Repeat the listing below exactly as given.
^^^^^^^^
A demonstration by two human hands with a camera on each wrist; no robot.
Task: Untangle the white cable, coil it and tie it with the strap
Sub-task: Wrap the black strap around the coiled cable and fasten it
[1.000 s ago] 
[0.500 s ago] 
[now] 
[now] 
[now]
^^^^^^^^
Reply to the task:
A demonstration by two human hands with a camera on each wrist; no robot.
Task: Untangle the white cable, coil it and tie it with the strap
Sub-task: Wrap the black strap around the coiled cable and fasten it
[1.000 s ago] 
[0.500 s ago] 
[now] 
[now] 
[now]

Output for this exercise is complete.